R.A.Kartini
merupakan salah satu tokoh nasional kebanggaan masyarakat Rembang. Oleh karena
di kota Rembang inilah dia memanfaatkan masa-masa akhir hayatnya untuk
melanjutkan pemikiran-pemikiran segarnya mengenai kemajuan wanita Indonesia.
Oleh bengsa Indonesia, ia diakui sebagai pahlawan emansipasi wanita. Untuk
itulaj museum Kartini didirikan di Rembang, khususnya di kompleks Pendopo
Kabupaten Rembang yang menyatu dengan rumah dinas Bupati Rembang di jalan Gatot
Subroto No. 8 Rembang. Museum Kartini menempati ruangan yang dulu pernah
digunakan oleh Kartini dalam aktivitas menuliskan ide-ide dan buah pikirannya
mengenai kemajuan bangsa Indonesia pada umumnya dan wanita pada khususnya.

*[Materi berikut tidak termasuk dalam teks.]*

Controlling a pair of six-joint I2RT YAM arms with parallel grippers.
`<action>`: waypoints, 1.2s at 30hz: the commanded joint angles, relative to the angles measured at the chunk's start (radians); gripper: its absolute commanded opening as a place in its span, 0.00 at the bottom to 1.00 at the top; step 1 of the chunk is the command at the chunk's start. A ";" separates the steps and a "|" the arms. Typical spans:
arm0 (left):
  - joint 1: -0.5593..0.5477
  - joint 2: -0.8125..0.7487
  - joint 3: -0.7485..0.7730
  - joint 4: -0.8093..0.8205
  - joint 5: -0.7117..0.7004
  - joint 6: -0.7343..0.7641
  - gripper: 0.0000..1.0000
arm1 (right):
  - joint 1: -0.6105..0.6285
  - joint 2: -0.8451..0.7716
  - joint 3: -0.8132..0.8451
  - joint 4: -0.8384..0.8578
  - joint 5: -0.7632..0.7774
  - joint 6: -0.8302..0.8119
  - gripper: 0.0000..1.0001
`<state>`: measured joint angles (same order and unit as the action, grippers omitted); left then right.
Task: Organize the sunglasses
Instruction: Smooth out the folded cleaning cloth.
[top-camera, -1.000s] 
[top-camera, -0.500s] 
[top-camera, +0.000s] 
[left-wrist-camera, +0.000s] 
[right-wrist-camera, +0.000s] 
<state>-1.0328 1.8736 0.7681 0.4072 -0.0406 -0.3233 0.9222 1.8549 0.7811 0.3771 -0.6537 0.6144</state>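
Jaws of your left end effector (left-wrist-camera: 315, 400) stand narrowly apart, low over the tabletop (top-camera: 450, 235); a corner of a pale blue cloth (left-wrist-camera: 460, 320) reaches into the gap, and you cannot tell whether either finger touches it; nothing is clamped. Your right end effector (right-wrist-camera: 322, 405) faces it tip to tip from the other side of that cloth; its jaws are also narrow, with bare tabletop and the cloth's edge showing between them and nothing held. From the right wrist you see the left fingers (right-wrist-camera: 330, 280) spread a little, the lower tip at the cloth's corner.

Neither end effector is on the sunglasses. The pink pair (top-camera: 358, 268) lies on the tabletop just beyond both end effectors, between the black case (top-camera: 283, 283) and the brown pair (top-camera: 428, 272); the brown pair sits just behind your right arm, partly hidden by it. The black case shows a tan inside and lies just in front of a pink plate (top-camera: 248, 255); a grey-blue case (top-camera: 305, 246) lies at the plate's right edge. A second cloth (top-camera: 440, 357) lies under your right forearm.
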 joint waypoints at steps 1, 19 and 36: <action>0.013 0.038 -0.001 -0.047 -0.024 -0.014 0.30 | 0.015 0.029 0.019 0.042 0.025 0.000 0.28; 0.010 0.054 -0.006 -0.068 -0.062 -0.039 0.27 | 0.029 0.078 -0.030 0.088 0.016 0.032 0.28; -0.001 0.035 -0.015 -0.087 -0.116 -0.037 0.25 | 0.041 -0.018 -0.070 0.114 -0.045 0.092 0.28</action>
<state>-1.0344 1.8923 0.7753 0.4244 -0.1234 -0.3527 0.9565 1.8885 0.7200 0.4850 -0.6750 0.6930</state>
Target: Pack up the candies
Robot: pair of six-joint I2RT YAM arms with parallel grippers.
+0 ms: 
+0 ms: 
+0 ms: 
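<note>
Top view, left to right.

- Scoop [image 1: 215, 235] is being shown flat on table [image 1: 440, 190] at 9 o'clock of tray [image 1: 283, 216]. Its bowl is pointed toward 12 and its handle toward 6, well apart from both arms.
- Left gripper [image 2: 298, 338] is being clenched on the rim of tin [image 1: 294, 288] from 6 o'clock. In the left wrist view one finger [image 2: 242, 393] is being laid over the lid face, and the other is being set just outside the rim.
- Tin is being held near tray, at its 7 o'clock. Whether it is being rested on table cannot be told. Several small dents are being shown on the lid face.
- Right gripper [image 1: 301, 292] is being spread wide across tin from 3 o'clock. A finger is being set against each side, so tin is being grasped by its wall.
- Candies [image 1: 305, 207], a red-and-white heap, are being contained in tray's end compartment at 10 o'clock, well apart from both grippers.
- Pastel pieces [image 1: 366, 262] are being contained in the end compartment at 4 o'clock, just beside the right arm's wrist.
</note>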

Tempat ini sekaligus juga merupakan tempat beliau melahirkan putra satu-satunya
yaitu Raden Mas Susalit dan sebagai kamar pribadi hingga beliau wafat.
Benda-benda yang menjadi koleksi museum beraneka ragam khususnya benda-benda
yang pernah digunakan oleh R.A.Kartini semasa hidupnya.
R.A.Kartini
lahir di Mayong, Jepara pada tanggal 21 April 1879 dari pasangan suami istri
yang bernama Raden Mas Adipati Ario Sosroningrat dan Ngasirah yang pada saat
itu menjabat sebagai Asisten Wedono Mayong dan tiga tahun setelah kelahiran
R.A.Kartini menjabat sebagai Bupati Jepara. Ngasirah, ibu kandung R.A.Kartini
adalah anak seorang kyai yang berasal dari Teluk Awur Jepara. Dalam usia tiga
tahun yaitu tahun 1881, R.A.Kartini diboyong ke Jepara ketika sang ayahandanya
diangkat sebagai Bupati Jepara. Ayah R.A Kartini sangat menaruh perhatian
terhadap pendidikan Kartini.Meskipun pendidikan formal bagi kaum wanita belum
merupakan sesuatu yang lazim dalam masyarakat Indonesia pada waktu itu.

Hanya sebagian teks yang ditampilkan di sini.